Meurtres dans la Sarthe : condamnation de Dany Leprince annulée, nouveau procès.
La Cour de révision a annulé ce jeudi la condamnation de Dany Leprince et ordonné un nouveau procès. En 1997, Dany Leprince avait été condamné à la perpétuité pour le quadruple meurtre de Christian Leprince, sa femme et deux de leurs filles dans la Sarthe.
Nouveau développement dans l’affaire des quadruples meurtres en Sarthe. La Cour de révision a annulé ce jeudi la condamnation de Dany Leprince et a ordonné un nouveau procès.
En 1997, Dany Leprince avait été condamné à la réclusion à perpétuité pour le quadruple meurtre de Christian Leprince, de sa femme et de deux de leurs filles dans la Sarthe.
Deux éléments récents, non présentés lors du précédent procès aux assises de Dany Leprince, ont conduit la Cour à requérir ce nouveau procès.
Le premier élément concerne le comportement de Solène, deux ans et un mois au moment des meurtres, la seule survivante de la tragédie. « Au cours de l’enquête, le comportement et les déclarations de l’enfant mettaient en cause le condamné », précisent les juristes de la Cour dans un communiqué diffusé par 20 Minutes. Après la condamnation, il a été établi que la nourrice de l’enfant était proche d’un gendarme ayant participé à l’enquête, laissant supposer que l’enfant avait pu être influencée par des conversations d’adultes. De plus, les résultats d’un examen médical pratiqué sur elle avant la condamnation orientaient vers cette possibilité, mais ces informations n’avaient pas été transmises à la cour d’assises.
Le second élément concerne des déclarations de l’ex-épouse de Dany Leprince. « Lors de l’instruction, l’épouse du condamné avait été placée en garde à vue et entendue », rappellent les juristes. Quelques mois plus tard, elle avait déclaré ne plus pouvoir répondre à certaines questions, en raison de pertes de mémoire, principalement sur ses actes la nuit du drame. Des experts psychologues ont régulièrement constaté après la condamnation qu’elle ne présentait aucun problème de mémoire, concluant à une possible simulation. Cela remet en question l’évaluation de la sincérité de son témoignage par la cour d’assises.

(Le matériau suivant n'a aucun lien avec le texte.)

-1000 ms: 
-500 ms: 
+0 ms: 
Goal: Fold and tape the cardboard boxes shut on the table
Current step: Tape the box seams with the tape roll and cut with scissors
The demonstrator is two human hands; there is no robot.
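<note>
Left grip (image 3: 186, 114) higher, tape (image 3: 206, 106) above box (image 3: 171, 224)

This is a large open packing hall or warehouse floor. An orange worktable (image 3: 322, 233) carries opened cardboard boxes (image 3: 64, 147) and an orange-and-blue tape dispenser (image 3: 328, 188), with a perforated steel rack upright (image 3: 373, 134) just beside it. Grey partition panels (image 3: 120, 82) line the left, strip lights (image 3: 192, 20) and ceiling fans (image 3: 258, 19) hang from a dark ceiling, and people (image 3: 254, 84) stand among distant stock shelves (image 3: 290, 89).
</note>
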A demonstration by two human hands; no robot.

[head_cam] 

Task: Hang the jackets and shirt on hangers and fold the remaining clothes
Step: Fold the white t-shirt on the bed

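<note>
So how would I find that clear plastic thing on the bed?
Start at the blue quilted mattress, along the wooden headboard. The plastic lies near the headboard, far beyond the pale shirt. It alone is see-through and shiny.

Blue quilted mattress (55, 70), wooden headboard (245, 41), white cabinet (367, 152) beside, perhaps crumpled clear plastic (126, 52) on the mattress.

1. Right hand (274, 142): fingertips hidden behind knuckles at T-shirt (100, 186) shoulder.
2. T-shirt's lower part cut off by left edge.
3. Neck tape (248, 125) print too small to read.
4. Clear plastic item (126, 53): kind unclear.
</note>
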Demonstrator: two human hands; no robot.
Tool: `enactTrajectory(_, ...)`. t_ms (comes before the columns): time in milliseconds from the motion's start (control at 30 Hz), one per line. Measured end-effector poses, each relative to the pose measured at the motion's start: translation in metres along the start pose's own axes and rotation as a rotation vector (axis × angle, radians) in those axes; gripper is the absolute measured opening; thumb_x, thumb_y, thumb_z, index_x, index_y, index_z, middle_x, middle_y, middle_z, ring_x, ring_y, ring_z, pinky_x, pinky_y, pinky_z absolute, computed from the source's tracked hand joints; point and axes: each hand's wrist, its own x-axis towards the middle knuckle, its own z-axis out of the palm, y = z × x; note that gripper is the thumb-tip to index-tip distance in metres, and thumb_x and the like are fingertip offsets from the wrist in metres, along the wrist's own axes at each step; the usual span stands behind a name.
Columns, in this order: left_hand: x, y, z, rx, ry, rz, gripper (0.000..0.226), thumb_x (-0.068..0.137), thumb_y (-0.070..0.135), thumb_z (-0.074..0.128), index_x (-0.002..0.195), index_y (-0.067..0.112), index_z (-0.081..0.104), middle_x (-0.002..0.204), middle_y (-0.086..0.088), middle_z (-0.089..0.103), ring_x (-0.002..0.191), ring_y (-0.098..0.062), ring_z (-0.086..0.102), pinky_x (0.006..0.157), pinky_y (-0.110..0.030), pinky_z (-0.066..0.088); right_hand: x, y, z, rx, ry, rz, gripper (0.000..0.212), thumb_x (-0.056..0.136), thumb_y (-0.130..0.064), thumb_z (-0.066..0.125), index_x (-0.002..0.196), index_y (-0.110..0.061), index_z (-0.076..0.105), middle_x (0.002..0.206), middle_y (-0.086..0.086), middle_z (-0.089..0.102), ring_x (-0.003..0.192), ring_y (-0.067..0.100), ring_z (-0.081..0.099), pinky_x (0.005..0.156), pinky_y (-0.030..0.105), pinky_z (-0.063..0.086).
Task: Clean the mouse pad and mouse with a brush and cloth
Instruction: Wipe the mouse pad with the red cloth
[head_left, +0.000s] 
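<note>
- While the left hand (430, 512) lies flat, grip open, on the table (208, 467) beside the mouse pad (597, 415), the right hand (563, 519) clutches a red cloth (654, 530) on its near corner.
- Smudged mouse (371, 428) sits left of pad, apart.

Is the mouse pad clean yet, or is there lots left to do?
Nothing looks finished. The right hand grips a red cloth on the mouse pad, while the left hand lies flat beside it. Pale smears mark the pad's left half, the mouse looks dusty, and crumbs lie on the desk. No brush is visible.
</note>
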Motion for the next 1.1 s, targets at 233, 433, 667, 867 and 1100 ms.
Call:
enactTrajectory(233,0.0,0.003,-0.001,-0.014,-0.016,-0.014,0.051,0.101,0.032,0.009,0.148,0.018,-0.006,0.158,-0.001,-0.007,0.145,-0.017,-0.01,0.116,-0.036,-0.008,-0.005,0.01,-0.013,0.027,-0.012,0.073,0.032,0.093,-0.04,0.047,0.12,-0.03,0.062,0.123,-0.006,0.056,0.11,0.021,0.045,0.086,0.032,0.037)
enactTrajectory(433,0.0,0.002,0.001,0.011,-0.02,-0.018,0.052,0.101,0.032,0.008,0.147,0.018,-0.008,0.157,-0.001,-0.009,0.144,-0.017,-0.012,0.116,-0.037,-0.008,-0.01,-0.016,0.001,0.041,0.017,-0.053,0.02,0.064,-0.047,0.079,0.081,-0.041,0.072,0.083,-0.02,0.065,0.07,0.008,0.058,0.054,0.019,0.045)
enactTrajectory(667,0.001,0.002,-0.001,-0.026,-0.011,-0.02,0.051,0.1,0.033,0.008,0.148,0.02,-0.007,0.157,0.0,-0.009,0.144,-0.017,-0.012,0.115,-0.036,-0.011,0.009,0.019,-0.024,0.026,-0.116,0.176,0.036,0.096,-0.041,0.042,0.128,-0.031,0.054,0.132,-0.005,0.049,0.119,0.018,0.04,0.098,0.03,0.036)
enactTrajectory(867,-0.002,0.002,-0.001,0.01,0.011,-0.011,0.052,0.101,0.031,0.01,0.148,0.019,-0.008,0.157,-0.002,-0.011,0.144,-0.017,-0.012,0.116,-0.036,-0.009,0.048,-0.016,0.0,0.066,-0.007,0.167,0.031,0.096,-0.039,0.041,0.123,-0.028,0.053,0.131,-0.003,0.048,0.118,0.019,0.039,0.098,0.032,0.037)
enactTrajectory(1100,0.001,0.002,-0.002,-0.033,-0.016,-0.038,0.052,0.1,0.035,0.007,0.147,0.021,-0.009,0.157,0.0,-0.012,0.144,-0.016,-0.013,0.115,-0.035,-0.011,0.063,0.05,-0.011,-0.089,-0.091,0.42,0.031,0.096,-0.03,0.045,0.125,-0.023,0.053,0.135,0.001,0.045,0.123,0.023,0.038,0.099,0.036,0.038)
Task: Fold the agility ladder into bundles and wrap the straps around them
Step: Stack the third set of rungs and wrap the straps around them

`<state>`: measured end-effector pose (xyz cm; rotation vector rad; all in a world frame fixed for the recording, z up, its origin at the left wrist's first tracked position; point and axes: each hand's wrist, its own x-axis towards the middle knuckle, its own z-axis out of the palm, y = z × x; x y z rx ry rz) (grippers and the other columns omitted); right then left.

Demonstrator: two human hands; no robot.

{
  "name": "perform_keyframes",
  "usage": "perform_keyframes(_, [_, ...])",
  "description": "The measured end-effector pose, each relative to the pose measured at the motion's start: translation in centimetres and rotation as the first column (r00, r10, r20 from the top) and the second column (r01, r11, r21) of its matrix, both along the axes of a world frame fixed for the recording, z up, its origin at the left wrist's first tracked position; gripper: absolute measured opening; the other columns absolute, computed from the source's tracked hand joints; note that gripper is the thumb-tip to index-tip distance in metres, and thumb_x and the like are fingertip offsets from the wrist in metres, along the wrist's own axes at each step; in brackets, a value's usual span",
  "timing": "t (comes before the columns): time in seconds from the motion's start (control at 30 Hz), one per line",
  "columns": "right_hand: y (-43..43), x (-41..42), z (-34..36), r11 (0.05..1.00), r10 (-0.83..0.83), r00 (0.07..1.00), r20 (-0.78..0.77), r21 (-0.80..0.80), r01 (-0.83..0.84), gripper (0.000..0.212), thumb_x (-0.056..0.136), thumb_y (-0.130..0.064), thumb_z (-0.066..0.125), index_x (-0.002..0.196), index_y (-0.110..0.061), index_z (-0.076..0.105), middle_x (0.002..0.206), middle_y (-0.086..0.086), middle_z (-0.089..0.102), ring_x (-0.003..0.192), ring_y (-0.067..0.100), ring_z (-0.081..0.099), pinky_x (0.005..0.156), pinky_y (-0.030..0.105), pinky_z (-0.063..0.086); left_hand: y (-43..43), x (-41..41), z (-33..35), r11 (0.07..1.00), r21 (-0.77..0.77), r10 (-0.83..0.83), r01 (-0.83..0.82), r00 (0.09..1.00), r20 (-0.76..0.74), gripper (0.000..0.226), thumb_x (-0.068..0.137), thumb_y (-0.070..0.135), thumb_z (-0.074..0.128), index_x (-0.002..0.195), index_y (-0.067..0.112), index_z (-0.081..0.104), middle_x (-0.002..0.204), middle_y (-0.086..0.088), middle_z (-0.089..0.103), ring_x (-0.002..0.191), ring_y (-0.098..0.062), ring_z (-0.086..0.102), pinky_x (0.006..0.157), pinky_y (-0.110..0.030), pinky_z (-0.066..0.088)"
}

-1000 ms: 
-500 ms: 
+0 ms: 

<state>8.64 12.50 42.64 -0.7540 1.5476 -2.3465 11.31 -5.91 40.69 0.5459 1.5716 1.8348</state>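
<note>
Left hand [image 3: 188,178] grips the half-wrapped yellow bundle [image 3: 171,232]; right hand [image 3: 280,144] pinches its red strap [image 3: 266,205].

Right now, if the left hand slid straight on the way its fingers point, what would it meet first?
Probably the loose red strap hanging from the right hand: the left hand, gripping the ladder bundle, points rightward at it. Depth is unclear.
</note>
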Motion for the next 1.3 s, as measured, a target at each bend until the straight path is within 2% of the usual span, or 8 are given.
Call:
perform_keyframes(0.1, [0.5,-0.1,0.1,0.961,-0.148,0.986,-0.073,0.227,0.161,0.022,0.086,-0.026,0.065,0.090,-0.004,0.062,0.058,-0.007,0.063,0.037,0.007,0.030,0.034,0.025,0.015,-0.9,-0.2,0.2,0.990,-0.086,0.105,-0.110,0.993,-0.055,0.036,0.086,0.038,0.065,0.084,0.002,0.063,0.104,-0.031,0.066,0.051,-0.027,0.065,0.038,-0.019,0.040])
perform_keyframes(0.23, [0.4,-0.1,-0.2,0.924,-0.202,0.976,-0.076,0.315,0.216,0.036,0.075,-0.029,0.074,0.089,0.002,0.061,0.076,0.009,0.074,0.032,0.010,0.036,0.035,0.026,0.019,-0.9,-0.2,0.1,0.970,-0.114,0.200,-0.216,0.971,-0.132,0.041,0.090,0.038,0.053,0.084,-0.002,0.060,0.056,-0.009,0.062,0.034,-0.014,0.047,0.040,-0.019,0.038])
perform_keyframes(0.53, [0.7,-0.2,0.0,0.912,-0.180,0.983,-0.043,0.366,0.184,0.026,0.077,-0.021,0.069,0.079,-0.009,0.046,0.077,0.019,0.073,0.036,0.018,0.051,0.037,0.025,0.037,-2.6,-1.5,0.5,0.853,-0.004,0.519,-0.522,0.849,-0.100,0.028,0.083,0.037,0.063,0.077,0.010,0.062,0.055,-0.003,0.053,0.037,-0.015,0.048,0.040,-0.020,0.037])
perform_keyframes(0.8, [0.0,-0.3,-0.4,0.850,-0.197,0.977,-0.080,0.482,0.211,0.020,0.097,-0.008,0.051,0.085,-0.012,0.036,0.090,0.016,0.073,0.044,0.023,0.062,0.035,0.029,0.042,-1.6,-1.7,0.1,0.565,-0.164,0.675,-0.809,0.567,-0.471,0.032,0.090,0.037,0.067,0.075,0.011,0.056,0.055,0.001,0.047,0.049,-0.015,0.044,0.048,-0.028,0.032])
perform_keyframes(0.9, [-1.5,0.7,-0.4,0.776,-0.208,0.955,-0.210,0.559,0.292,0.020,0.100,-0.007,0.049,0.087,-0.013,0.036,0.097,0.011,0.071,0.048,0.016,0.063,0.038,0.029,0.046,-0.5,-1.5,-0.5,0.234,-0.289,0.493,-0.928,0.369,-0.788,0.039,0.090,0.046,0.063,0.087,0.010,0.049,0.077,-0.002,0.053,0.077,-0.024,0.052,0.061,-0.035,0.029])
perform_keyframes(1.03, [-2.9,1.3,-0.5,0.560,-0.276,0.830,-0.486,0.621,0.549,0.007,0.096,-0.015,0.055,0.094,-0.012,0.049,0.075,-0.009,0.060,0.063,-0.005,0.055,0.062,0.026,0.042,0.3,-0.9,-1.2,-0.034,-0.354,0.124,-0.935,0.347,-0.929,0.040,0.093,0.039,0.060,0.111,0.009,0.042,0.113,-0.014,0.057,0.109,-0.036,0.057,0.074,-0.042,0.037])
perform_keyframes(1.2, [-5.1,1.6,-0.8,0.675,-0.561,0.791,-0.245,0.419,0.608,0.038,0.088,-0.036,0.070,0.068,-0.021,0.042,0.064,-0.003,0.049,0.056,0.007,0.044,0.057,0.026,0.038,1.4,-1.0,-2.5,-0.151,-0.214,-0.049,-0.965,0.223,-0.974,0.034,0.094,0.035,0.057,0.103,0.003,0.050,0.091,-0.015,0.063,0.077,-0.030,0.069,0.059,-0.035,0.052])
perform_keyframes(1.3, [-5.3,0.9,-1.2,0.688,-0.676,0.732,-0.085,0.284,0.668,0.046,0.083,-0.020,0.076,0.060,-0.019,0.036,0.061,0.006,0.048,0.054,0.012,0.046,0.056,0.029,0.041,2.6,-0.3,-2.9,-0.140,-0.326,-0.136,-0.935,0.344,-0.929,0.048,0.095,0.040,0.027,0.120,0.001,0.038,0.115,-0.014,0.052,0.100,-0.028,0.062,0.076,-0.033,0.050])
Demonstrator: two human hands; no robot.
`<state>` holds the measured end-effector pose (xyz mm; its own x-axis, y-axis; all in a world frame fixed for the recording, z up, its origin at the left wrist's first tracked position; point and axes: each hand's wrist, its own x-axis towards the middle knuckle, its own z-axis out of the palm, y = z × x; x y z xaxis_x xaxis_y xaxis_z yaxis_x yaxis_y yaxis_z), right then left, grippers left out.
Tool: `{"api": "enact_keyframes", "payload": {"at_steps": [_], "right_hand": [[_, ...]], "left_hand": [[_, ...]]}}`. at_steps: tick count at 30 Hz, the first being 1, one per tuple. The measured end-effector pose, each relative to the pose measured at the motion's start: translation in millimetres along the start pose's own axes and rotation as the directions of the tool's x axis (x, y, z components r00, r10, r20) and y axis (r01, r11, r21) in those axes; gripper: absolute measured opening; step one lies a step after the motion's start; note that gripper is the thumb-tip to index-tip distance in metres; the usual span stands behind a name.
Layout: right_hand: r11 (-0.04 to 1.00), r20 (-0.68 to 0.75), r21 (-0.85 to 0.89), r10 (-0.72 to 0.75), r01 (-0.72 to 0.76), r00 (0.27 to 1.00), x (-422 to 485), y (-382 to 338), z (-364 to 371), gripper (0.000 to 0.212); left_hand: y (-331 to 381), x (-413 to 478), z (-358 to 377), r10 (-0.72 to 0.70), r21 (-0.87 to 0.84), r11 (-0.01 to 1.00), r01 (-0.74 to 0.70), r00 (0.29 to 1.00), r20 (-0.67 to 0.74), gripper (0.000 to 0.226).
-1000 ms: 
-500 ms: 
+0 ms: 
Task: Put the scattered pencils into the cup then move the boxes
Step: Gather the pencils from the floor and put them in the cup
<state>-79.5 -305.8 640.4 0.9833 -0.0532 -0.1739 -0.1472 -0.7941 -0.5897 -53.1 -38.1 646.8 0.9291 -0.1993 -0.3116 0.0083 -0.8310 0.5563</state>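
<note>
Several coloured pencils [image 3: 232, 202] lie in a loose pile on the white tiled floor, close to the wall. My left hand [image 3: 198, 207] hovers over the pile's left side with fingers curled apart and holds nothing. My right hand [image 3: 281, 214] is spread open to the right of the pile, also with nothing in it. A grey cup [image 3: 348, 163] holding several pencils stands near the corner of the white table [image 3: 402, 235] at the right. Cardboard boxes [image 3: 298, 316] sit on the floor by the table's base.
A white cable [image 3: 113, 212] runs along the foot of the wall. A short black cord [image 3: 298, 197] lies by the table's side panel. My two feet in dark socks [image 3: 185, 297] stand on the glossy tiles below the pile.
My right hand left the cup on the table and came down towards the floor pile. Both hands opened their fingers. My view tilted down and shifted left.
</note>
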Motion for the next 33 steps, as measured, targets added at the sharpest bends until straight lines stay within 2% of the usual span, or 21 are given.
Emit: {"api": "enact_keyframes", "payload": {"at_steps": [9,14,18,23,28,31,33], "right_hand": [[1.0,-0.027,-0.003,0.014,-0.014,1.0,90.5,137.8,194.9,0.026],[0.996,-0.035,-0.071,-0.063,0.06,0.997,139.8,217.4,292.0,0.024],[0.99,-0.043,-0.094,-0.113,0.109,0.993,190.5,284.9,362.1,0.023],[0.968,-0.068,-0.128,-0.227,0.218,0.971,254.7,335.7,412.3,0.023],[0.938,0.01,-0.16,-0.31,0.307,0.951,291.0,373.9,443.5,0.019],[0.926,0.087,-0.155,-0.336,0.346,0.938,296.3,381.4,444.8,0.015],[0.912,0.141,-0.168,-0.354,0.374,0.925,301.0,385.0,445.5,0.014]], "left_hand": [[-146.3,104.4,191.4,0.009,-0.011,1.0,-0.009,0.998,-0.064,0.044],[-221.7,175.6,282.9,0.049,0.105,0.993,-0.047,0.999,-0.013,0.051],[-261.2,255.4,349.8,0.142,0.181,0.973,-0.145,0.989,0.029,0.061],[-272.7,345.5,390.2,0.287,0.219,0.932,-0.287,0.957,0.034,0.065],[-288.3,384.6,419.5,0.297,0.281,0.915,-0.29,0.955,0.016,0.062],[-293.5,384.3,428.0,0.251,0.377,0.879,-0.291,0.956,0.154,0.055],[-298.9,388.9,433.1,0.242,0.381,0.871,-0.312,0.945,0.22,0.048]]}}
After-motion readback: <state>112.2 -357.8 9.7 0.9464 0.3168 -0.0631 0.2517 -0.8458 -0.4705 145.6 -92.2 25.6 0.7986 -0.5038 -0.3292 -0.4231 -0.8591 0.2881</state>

Ces deux éléments « fragilisent les fondements sur lesquels la cour d’assises s’est appuyée pour déclarer l’accusé coupable » et « suscitent un doute sur la culpabilité du condamné », selon la Cour de révision.
En février, le procureur général à la Cour avait plaidé pour un nouveau procès : « Il semble indispensable d’entamer de nouveaux débats contradictoires en raison des éléments nouveaux et inconnus désormais examinés par la Cour de révision, qui doivent être confrontés aux zones d’ombre persistantes du dossier ».
Le magistrat avait donc demandé à la Cour de révision de prendre cette décision exceptionnelle. « Il ne s’agit pas de présupposer l’innocence de Dany Leprince, mais de permettre à une nouvelle cour d’assises de juger en toute plénitude », avait-il ajouté.